- **WORK TO COMPLETE**
Give back the data below exactly as it was given.
►
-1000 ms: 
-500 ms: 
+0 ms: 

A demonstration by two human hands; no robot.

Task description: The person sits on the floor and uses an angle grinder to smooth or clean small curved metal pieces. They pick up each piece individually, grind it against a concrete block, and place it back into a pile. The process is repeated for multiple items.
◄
- **EXERCISE OUTPUT**
-1000 ms: 
-500 ms: 
+0 ms: 

A demonstration by two human hands; no robot.

Task description: The person sits on the floor and uses an angle grinder to smooth or clean small curved metal pieces. They pick up each piece individually, grind it against a concrete block, and place it back into a pile. The process is repeated for multiple items.

What appears above is the full answer.